Research groups use the H1 to investigate topics including:
A growing literature on humanoid locomotion and whole-body control reports results on the H1 or H1-2 platforms, often using public datasets and policies released through the unitree_rl_gym and unitree_rl_lab repositories.[4][5] By 2025 groups at Carnegie Mellon, Tsinghua, Shanghai Jiao Tong, ETH Zurich, and the University of Tokyo had all published H1-based experiments, making the H1 one of the most cited humanoid hardware platforms in 2024 and 2025 reinforcement-learning literature outside of pure-simulation studies.
While the H1 is primarily a research tool, several companies have begun pilot deployments. The most prominent is the Lightwheel-Geely collaboration, in which Unitree H1 humanoids equipped with dexterous hands have been used in a Geely automotive production environment to test foundation-model-driven assembly tasks.[33] Reported tasks include manipulating cylindrical components and lifting heavy trays in coordination between two arms.[33] These deployments rely heavily on simulation-generated training data because the cost of human teleoperation at production scale would otherwise be prohibitive.[33] Chinese press reporting has also identified pilot deployments of Unitree humanoids on production lines at NIO and BYD, although neither automaker has disclosed deployment counts or task scopes publicly. Both deployments emphasize teleoperation-assisted data collection rather than fully autonomous shift work.
Other applications under exploration include facility inspection, where the H1's ability to navigate stairs and confined spaces makes it a candidate for environments where wheeled robots cannot operate effectively, and emergency response, where teleoperation through the xr_teleoperate stack lets a human pilot the robot through hazardous spaces.[6] As of mid-2026, however, most H1 deployments remain in research, education, and demonstration settings rather than continuous commercial operations.
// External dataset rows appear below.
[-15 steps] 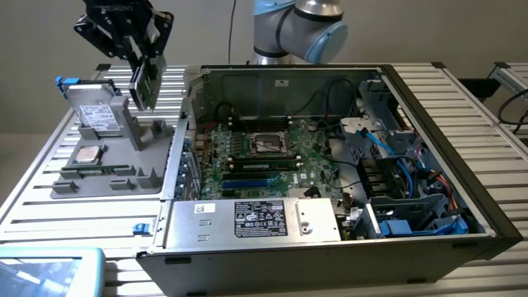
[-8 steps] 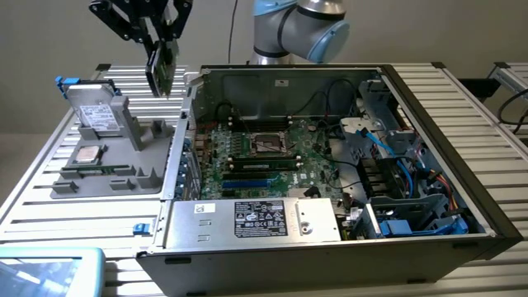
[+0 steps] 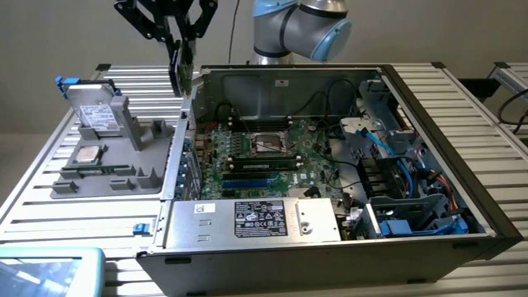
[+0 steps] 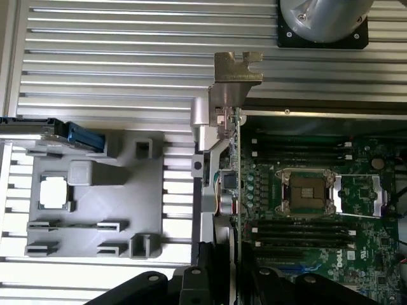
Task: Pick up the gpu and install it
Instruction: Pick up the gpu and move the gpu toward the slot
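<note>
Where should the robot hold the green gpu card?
By its top edge, coming from above, pinching the two flat faces. The gpu is thin and hangs on edge, just as the gripper holds it now, and that leaves its lower edge free.

soft, even overhead light, no hard shadows. aluminium table (image 3: 462, 111) slats run bright, near washed out in the wrist view. case (image 3: 330, 272) interior dimmer, motherboard (image 4: 305, 190) dark by comparison. gpu (image 4: 236, 79) bracket catches a pale highlight. gripper (image 3: 180, 38) a black silhouette against the pale wall.
</note>
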### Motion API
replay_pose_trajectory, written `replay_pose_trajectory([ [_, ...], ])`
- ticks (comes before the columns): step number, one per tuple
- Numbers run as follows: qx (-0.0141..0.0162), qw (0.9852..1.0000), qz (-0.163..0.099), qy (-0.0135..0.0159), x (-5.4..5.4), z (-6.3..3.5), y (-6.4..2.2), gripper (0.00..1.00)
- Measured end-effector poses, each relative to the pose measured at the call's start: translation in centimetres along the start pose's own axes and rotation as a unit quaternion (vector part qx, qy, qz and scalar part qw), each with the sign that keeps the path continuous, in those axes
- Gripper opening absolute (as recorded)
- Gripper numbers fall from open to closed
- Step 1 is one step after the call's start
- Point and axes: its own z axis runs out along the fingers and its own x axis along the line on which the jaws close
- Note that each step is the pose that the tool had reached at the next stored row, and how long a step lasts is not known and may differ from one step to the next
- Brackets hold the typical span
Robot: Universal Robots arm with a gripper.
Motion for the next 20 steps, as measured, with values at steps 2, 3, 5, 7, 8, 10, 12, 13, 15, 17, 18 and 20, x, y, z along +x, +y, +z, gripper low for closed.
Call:
replay_pose_trajectory([
  [2,0.0,1.0,0.0,0.0013,-0.9,-0.01,-0.18,0.28],
  [3,0.0,1.0,0.0,0.0019,-1.4,-0.02,-0.26,0.28],
  [5,0.0,1.0,0.0,0.0029,-2.3,-0.02,-0.37,0.28],
  [7,0.0,1.0,0.0,0.0032,-3.2,-0.01,-0.45,0.28],
  [8,0.0,1.0,0.0,0.0032,-3.6,0.0,-0.48,0.28],
  [10,0.0,1.0,0.0,0.0032,-4.5,0.04,-0.54,0.28],
  [12,0.0,1.0,0.0,0.0032,-5.5,0.07,-0.61,0.28],
  [13,0.0,1.0,0.0,0.0033,-5.9,0.11,-0.63,0.28],
  [15,0.0,1.0,0.0,0.0033,-6.8,0.31,-0.67,0.28],
  [17,0.0,1.0,0.0,0.0033,-7.6,0.66,-0.72,0.28],
  [18,0.0,1.0,0.0,0.0033,-8.0,0.84,-0.74,0.28],
  [20,0.0,1.0,0.0,0.0033,-8.9,1.2,-0.79,0.28],
])
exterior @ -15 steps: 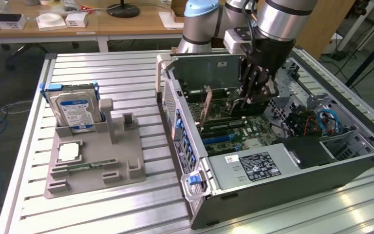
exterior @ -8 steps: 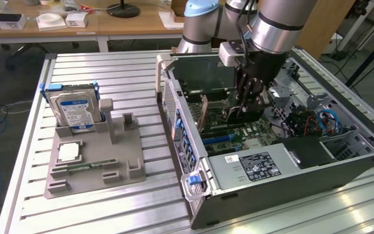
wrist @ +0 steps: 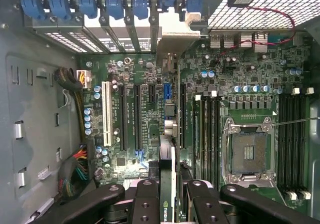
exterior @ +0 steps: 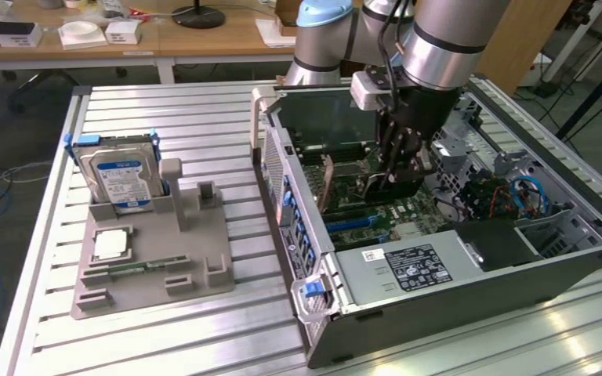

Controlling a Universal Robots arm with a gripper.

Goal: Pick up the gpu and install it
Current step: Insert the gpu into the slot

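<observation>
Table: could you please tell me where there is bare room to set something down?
Bare slats on the table lie between the grey tray and the case, and behind the hard drive. Crowded: inside the case, where the claw holds the gpu.

Ribbed bare-metal table [exterior: 40, 258], matt grey plastic fixture [exterior: 191, 258], matt black gripper [wrist: 170, 186].

Bright, even light glares off the slatted table [exterior: 175, 345], while the computer case [exterior: 469, 309] interior sits shadowed.
</observation>
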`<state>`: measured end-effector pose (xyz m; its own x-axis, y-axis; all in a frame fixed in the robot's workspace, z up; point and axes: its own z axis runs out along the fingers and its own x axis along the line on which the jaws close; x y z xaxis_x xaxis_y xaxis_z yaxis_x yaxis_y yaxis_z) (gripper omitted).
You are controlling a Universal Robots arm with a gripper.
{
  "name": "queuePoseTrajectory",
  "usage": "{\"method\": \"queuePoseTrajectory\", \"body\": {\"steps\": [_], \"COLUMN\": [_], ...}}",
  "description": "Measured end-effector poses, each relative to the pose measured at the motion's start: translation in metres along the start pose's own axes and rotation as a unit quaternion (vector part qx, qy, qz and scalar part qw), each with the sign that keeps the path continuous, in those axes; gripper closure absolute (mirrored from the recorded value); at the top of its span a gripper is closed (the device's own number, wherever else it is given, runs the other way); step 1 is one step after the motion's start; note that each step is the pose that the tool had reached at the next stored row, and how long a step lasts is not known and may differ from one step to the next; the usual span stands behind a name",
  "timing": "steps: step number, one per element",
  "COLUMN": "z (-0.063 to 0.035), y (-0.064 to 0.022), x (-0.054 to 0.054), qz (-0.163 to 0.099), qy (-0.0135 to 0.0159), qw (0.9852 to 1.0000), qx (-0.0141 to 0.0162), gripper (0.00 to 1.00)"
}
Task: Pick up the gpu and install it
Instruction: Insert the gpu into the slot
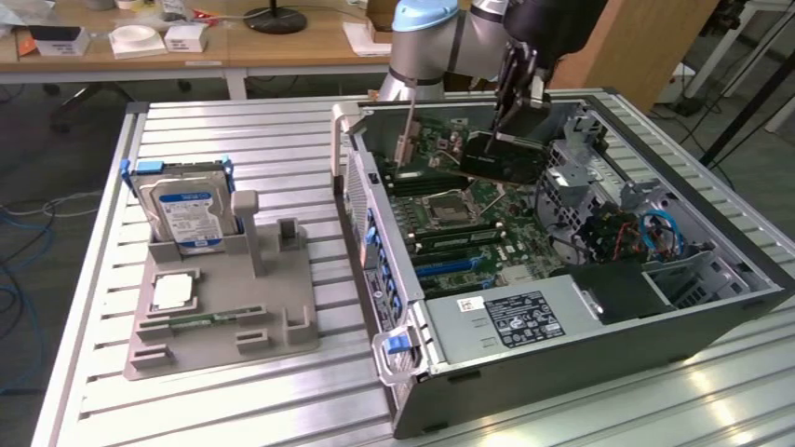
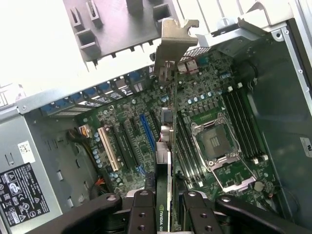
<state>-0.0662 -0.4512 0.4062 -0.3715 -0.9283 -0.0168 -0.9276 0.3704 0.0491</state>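
— Gripper (image 1: 505,132) clamped on gpu (image 1: 507,160), hanging above motherboard (image 1: 463,222), upper middle of exterior frame.
— Risk?
— Misaligned with blue slot (image 2: 147,131): scraping components, bracket (image 2: 176,36) catching case wall (image 1: 360,186). Narrow hold on top edge; could pivot in grip and jam tilted.

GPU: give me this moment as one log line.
gripper: shut on gpu | gpu: held over motherboard | case: open

One dark green-black circuit card (image 1: 504,158), silver-bracketed; one silver hard drive (image 1: 189,216), blue-white label; one square silver processor chip (image 1: 173,291); one narrow green memory stick (image 1: 199,320); one grey plastic holder (image 1: 218,352); one open grey computer case (image 1: 584,374).
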Motion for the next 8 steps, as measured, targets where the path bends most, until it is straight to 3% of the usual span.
{"method": "queuePoseTrajectory", "body": {"steps": [8], "z": [-0.0001], "y": [-0.006], "x": [-0.0023], "qz": [-0.03], "qy": [0.0014], "qw": [0.9996], "qx": [-0.0005], "gripper": [0.74]}}
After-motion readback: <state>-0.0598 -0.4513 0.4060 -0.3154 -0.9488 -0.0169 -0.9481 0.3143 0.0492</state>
Unitree has actively promoted the H1 through demonstration content and public performances. Beyond CES 2024 and NVIDIA GTC, the H1 appeared at the World Robot Conference in Beijing, the World Artificial Intelligence Conference in Shanghai, and a long string of Chinese trade shows. The 2025 Spring Festival Gala performance, broadcast on January 28, 2025, featured a troupe of 16 H1 robots marketed under the codename Fuxi, dancing alongside human performers from the Xinjiang Art Institute in a coordinated Yangko routine directed by Zhang Yimou.[36][37] The robots, dressed in red floral jackets, spun handkerchiefs and synchronized leg movements while a 3D laser SLAM positioning system kept them in formation onstage.[36] The performance reached an estimated audience of more than one billion viewers and is widely credited with sparking the investor interest that culminated in Unitree's 2025 Series C and 2026 IPO filing.[37] Unitree returned to the Spring Festival Gala in 2026 with G1 and H2 robots performing parkour, kung fu, single-leg flips, and a drunken-fist and nunchaku routine, although the H1 itself remained a workhorse research and demonstration platform throughout 2026.[26]
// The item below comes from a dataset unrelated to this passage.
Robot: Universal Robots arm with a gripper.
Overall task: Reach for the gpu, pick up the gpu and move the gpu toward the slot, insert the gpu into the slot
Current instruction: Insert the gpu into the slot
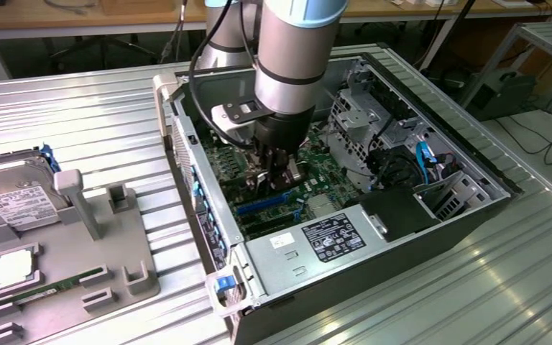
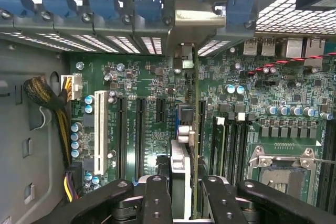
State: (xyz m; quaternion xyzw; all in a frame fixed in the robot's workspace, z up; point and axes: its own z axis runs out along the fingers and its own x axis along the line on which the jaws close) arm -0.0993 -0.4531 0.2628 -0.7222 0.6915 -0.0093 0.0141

A secondary market has emerged in which museums, science centers, and corporate visitor centers lease H1 units for live demonstrations. The robot's stable walking, expressive arm gestures, and ability to follow choreographed scripts make it a popular fixture at technology events. The base price of around $90,000, combined with the rapid emergence of the cheaper $16,000 G1 sibling, has reduced the cost barrier compared to legacy demonstration humanoids, although the H1 remains out of reach for individual consumers.[1]
The H1 entered a rapidly growing market for full-size humanoid robots. The following table compares the H1 with other prominent humanoid platforms available or in development during the same period.
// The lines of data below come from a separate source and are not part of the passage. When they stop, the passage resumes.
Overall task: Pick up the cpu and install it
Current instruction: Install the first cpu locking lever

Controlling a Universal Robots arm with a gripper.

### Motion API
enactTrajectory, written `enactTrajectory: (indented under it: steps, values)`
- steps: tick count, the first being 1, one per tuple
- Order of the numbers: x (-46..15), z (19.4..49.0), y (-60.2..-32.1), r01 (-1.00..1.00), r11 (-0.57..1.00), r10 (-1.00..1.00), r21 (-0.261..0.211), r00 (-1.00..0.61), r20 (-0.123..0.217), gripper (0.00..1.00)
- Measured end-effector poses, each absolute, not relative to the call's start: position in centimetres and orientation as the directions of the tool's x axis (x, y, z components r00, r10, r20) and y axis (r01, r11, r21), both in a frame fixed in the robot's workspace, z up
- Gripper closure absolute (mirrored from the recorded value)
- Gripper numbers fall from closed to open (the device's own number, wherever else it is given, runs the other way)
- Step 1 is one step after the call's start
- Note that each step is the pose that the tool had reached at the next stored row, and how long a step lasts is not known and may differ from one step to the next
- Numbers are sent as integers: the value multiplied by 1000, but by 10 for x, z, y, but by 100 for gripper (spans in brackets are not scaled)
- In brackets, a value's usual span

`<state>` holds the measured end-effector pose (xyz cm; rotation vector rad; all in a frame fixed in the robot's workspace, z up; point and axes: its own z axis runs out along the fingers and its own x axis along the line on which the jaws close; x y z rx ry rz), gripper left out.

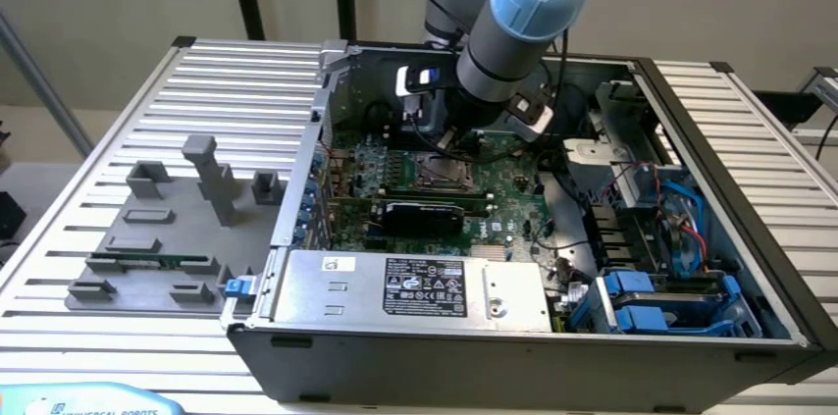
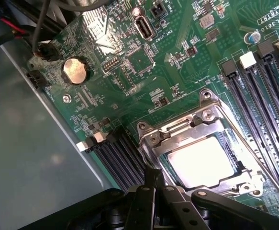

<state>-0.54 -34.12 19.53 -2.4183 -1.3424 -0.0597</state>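
cpu (image 2: pixel 201 163) lies flat in socket frame (image 2: pixel 177 136); pincer (image 2: pixel 152 176) clenched, empty, at frame edge; best avoid sideways nudge on chip.

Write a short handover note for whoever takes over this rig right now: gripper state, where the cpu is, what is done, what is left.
Gripper: shut, holding nothing, down inside the open computer case, its tip by the edge of the socket frame.
Cpu: lying flat within the socket frame on the motherboard, silver top up.
Done: the cpu is in the socket and out of the gripper.
Left: it cannot be told whether the cpu is fully seated or the frame is latched, so check both.
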Motion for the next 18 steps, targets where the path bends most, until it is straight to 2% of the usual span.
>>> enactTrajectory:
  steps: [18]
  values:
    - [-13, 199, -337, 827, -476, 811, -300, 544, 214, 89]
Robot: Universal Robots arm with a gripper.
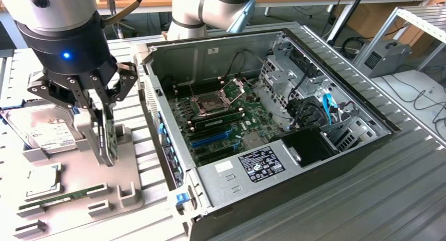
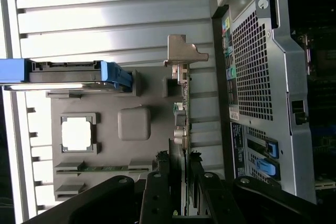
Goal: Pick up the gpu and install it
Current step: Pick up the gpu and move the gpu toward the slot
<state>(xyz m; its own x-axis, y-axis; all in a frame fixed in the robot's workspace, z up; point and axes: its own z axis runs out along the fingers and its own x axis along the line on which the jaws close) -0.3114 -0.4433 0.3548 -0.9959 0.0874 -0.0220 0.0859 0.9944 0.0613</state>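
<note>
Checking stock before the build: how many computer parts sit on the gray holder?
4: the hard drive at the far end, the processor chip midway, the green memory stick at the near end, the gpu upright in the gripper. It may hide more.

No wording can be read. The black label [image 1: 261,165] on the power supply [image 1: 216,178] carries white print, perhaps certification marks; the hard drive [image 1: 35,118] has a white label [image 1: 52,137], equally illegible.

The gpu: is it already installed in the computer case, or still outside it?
Outside. The gpu stands on edge in the gray holder beside the open case, with the tool closed on it.
</note>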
| Feature | Unitree H1 | Boston Dynamics Atlas (Electric) | Agility Robotics Digit | Tesla Optimus | Figure 02 | Unitree G1 |
|---|---|---|---|---|---|---|
| Year unveiled | 2023 | 2024 (electric) | 2019 | 2022 | 2024 | 2024 |
| Height | 180 cm | 150 cm | 175 cm | 173 cm | 168 cm | 127 cm |
| Weight | 47 kg | 89 kg | 65 kg | 72 kg | 70 kg | 35 kg |
| DOF | 19 | 28+ | 16+ | 28+ | 22+ | 23 to 43 |
| Max walking speed | 3.3 m/s | ~2.5 m/s | 1.5 m/s | ~2.7 m/s | ~1.5 m/s | ~2 m/s |
| Backflip capable | yes | yes (hydraulic) | no | no | no | side flip |
| Actuation | electric | electric (2024+) | electric | electric | electric | electric |
| Price | ~$90,000 | not for sale | lease only | not yet sold | not for sale | ~$16,000 |
| Primary use | research | commercial R&D | warehouse logistics | factory automation | factory automation | research, consumer |
| SDK / ROS 2 support | yes | limited | limited | no public SDK | no public SDK | yes |
The H1's key differentiators are its combination of high-speed locomotion, an open development platform, and commercial availability at a price point accessible to well-funded research labs. Boston Dynamics' all-electric Atlas, introduced in 2024, is arguably more versatile in terms of manipulation, but it is not commercially available. Agility Robotics' Digit targets warehouse logistics rather than general-purpose research and walks roughly half as fast as the H1. Tesla's Optimus, while backed by significant resources, remained in early R&D stages through 2025 with limited external deployment, and as of mid-2026 was still not commercially available. Figure 02, Figure AI's second-generation humanoid, has been deployed in BMW factories under a partnership but is also not sold to outside customers.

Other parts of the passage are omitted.